Directions for this task. Copy the records below verbatim, from the first line through the line containing "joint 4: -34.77", inclusive, and output nothing else.

Information given.
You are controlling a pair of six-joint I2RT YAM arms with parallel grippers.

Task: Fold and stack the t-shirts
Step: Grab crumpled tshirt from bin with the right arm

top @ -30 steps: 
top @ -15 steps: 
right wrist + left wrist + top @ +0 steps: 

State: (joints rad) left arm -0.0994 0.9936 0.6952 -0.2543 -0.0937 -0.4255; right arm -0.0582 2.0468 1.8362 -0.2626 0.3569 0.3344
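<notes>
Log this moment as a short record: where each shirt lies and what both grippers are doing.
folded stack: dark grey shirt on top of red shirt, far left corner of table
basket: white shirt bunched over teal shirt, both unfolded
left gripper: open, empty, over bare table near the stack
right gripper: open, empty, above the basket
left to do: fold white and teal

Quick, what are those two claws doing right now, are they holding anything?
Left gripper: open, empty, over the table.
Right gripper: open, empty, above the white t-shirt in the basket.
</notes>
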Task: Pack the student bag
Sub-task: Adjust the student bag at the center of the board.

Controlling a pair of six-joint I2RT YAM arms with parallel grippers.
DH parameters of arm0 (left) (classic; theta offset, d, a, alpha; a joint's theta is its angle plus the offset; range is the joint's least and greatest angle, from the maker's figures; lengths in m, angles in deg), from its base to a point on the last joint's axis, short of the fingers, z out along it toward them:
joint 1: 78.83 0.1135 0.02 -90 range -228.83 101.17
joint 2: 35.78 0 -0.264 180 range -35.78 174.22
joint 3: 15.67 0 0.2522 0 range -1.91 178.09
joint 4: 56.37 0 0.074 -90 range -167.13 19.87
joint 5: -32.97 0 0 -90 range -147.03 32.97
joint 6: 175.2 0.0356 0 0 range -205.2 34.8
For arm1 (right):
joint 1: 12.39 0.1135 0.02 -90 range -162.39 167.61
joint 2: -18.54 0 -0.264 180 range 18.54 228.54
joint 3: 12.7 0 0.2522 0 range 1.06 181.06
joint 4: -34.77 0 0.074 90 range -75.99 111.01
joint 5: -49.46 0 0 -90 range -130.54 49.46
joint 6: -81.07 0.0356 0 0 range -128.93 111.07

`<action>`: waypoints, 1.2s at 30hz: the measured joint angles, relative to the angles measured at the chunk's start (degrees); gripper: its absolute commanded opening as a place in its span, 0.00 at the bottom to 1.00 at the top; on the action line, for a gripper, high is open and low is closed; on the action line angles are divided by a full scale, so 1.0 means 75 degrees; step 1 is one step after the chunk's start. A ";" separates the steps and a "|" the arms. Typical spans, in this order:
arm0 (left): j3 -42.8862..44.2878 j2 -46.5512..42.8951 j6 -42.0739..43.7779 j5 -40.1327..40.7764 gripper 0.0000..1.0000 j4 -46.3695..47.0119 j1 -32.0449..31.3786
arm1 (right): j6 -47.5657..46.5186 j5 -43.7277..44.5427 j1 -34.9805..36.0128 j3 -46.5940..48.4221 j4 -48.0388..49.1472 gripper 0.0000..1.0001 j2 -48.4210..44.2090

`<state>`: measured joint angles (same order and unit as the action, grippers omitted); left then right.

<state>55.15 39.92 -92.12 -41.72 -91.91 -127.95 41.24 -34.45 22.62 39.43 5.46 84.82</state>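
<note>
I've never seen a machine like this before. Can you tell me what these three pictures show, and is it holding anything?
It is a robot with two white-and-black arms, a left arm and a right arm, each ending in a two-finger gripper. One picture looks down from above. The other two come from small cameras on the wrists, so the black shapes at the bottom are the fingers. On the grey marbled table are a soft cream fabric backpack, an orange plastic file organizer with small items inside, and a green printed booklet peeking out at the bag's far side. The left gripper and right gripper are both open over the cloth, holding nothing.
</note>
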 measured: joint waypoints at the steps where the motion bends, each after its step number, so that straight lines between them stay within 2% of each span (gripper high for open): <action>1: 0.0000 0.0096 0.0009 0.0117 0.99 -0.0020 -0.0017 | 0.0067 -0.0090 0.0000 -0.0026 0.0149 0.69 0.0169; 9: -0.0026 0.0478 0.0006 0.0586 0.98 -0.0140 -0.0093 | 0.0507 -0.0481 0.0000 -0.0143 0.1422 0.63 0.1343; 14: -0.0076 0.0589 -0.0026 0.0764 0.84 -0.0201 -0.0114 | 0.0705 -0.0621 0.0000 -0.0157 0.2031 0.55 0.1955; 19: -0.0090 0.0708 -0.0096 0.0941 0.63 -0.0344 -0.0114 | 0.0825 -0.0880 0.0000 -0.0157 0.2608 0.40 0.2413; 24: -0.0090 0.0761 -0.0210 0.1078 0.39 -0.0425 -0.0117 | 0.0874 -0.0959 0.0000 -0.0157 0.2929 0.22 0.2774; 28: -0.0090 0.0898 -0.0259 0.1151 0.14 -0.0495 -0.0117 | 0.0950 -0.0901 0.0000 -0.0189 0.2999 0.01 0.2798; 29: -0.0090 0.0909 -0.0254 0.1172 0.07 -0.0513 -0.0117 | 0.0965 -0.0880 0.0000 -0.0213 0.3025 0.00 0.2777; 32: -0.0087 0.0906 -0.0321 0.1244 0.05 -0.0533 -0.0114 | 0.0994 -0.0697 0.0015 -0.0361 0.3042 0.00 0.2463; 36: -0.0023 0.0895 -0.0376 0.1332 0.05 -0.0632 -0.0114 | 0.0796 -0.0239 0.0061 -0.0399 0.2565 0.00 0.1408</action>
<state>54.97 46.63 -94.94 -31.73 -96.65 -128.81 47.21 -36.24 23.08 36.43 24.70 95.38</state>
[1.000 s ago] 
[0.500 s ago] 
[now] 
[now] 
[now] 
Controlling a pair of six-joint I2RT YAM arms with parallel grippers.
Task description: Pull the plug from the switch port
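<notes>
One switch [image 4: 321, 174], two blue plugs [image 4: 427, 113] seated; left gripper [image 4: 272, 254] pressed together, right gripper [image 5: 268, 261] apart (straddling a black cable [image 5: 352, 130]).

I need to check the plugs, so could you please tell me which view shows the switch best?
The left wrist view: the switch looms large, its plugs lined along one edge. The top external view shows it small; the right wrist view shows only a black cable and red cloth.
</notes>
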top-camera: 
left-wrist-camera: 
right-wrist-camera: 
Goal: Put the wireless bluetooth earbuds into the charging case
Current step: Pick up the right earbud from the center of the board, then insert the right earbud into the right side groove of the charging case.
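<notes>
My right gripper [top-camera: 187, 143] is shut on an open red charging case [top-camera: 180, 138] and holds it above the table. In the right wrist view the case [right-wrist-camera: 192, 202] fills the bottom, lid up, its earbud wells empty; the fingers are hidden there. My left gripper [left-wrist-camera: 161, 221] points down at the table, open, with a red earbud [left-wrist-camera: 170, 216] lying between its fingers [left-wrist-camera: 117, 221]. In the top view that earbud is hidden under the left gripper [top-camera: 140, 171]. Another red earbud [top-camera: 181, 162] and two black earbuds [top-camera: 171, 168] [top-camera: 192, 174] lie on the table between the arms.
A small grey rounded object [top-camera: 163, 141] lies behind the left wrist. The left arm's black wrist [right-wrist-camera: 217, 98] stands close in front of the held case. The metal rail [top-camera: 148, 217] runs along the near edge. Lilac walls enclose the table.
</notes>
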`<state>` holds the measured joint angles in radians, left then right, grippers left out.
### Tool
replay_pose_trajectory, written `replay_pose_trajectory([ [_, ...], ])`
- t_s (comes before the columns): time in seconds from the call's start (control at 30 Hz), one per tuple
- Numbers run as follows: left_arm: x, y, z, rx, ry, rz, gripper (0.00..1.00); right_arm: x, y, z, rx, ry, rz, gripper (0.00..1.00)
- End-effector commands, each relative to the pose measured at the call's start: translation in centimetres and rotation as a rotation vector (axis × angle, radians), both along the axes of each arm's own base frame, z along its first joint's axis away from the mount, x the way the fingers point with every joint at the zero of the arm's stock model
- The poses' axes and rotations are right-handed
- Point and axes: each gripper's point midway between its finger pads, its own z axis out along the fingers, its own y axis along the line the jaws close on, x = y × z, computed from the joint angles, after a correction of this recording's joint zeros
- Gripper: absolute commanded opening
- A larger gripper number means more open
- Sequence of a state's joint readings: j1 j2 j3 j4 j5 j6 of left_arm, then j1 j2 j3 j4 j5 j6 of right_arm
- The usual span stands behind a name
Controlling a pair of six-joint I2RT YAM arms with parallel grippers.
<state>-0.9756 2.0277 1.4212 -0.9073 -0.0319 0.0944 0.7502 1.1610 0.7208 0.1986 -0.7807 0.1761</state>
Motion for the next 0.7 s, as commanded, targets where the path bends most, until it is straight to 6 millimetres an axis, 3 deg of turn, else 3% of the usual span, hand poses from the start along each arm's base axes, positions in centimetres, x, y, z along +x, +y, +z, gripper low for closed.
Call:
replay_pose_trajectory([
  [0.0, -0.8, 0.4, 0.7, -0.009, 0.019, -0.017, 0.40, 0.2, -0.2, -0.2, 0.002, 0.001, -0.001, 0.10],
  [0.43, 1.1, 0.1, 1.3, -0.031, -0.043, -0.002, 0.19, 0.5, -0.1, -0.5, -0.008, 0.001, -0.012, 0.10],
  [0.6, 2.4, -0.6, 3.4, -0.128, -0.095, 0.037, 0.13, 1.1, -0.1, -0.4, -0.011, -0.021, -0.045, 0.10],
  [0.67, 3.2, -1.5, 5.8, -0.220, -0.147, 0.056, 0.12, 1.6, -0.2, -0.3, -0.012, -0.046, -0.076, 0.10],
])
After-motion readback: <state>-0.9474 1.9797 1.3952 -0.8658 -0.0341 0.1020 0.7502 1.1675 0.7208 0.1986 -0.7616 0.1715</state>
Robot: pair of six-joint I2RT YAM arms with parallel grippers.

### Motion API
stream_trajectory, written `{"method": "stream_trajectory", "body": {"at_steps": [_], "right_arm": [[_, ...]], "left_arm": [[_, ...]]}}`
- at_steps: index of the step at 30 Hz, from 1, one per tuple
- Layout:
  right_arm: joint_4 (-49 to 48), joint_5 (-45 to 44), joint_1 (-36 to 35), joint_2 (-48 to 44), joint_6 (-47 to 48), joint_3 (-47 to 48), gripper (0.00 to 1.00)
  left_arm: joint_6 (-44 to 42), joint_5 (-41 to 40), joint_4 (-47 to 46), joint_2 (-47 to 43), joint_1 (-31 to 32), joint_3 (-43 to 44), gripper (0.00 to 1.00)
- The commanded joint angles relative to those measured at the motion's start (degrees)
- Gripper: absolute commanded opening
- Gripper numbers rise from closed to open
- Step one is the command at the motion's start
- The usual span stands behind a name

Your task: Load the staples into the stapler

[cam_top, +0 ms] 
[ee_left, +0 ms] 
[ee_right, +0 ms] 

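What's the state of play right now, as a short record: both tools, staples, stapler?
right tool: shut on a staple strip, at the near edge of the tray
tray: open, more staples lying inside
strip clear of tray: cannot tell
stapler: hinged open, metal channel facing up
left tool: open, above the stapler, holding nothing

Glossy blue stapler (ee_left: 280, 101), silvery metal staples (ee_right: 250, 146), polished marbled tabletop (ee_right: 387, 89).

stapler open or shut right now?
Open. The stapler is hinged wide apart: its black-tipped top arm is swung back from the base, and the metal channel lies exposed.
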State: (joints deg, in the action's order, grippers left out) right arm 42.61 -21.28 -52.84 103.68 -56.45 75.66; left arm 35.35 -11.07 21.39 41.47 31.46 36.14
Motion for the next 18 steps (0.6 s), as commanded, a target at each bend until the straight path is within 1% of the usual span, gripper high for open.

Answer area.
You are controlling a pair of six-joint I2RT YAM arms with parallel grippers.

Task: Fold and stack the t-shirts
Step: Grab crumpled tshirt from bin with the right arm

top @ -30 steps: 
top @ -15 steps: 
right wrist + left wrist + top @ +0 steps: 

State: (joints rad) left arm -0.0994 0.9936 0.6952 -0.2543 -0.0937 -0.4255; right arm -0.0582 2.0468 1.8362 -0.2626 0.3569 0.3344
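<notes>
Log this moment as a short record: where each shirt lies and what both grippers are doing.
folded stack: dark grey shirt on top of red shirt, far left corner of table
basket: white shirt bunched over teal shirt, both unfolded
left gripper: open, empty, over bare table near the stack
right gripper: open, empty, above the basket
left to do: fold white and teal

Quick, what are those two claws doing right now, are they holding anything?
Left gripper: open, empty, over the table.
Right gripper: open, empty, above the white t-shirt in the basket.
</notes>
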Task: Pack the student bag
Sub-task: Adjust the student bag at the center of the board.

Controlling a pair of six-joint I2RT YAM arms with parallel grippers.
DH parameters of arm0 (left) (classic; theta offset, d, a, alpha; a joint's theta is its angle plus the offset; range is the joint's least and greatest angle, from the maker's figures; lengths in m, angles in deg), from its base to a point on the last joint's axis, short of the fingers, z out along it toward them:
joint 1: 78.83 0.1135 0.02 -90 range -228.83 101.17
joint 2: 35.78 0 -0.264 180 range -35.78 174.22
joint 3: 15.67 0 0.2522 0 range -1.91 178.09
joint 4: 56.37 0 0.074 -90 range -167.13 19.87
joint 5: -32.97 0 0 -90 range -147.03 32.97
joint 6: 175.2 0.0356 0 0 range -205.2 34.8
For arm1 (right):
joint 1: 12.39 0.1135 0.02 -90 range -162.39 167.61
joint 2: -18.54 0 -0.264 180 range 18.54 228.54
joint 3: 12.7 0 0.2522 0 range 1.06 181.06
joint 4: -34.77 0 0.074 90 range -75.99 111.01

The answer is now complete.